Cockburn continues: The parallels between Shake-Speare's sentence and Bacon's in History of Henry VII are striking. Both authors state the same principle (admittedly proverbial, at any rate in the form "Dead flies do cause the best ointment to stink" - see Bacon's De Augmentis. Shake-Speare's "all the noble substance" matches Bacon's "the whole lump of former merits"; and "often" matches "commonly". And both authors state the principle in a metaphor of distaste, using the same word "sour" (implied by 'o'er leavens'). And both authors state the principle with reference to leaven. This reference would not be an obvious way of expressing the principle, especially as it seems that "leaven" was only rarely used in Elizabethan times to imply "corrupt". The same principle is found in Pliny the Elder's History of the World which Bacon definitely knew as this was a major source for his Natural History. And there's a similar passage in the Bible: Galatians v. 9 "A little leaven leaveneth the whole lump". Pliny the Elder wrote about housewives withdrawing a portion of the yeasted dough of today to infect the fresh dough of tomorrow's baking; and when tomorrow came, this withdrawn dough had become sour; and the sourness was thought to be caused by over-leavening, and that to over-leaven dough was to sour it; and so the author of Hamlet's speech thought he might write o'er-leavens as the equivalent of "sours"; just as Bacon thought he might write "A little leaven ...doth commonly sour the whole lump...".

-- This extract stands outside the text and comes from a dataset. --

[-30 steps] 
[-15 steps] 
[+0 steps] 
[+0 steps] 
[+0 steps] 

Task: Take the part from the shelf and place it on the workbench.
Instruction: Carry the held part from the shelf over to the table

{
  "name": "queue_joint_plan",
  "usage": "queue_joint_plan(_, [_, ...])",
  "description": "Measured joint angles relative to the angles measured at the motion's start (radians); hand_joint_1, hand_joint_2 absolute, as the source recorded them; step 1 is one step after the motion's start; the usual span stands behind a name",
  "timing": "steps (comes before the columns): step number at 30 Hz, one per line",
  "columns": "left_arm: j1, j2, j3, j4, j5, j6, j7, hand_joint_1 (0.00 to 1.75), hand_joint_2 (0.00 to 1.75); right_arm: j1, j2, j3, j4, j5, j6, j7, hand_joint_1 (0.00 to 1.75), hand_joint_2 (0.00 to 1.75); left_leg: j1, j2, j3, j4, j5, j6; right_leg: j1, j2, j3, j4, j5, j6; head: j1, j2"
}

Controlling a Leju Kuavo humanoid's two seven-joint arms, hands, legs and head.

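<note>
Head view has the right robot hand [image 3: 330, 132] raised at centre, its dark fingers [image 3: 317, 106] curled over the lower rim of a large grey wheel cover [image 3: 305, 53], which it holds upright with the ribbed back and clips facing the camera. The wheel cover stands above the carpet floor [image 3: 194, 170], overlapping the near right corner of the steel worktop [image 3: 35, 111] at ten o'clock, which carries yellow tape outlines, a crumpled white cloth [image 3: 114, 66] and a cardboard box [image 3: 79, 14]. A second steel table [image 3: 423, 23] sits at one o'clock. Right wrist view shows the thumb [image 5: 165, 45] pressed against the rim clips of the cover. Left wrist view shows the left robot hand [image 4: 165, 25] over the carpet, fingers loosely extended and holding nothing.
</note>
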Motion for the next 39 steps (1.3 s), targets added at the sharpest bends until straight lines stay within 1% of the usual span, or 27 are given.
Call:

So in line 29 of Hamlet's speech the "o'er leavens" is suggesting that some invidious habit that, by exciting the ill will of the people, sours their minds against even his plausive or pleasing actions, or corrupts all their otherwise virtuous reputation.

Then there's "the pales and forts of reason" in line 28. Plus the following:

"Reason become the marshal to my will"
  A Midsummer Night's Dream 2.2.119

"Armour of the mind"
  Hamlet 3.3.12

Bacon:
  "Thus is fortitude the marshal of thought, the armour of the will and the fort of reason".
  Speech on Fortitude in Conference of Pleasure

  "I know but two forts in this house which the King ever hath, the fort of affection and the fort of reason; the one commands the hearts, the other commands the heads".
  Speech on "undertakers"

The only relevant parallel found in another Elizabethan source:

"What war so cruel, or what siege so sore
As that which strong affections do apply
Against the fort of reason everywhere."
  Spenser's Fairy Queen 1.2.11.1

"Fort of reason" may have been fairly common. But Shake-Speare (though in different texts) used both "marshal to my will" and "armour of the mind" to compare with Bacon's conjunction of "the marshal of thought, the armour of the will". Further, "marshal of thought" and "marshal to my will" seem not to be known elsewhere. These texts are a good example of how Bacon and Shake-Speare built with the same bricks, even if they arranged them in lightly different ways.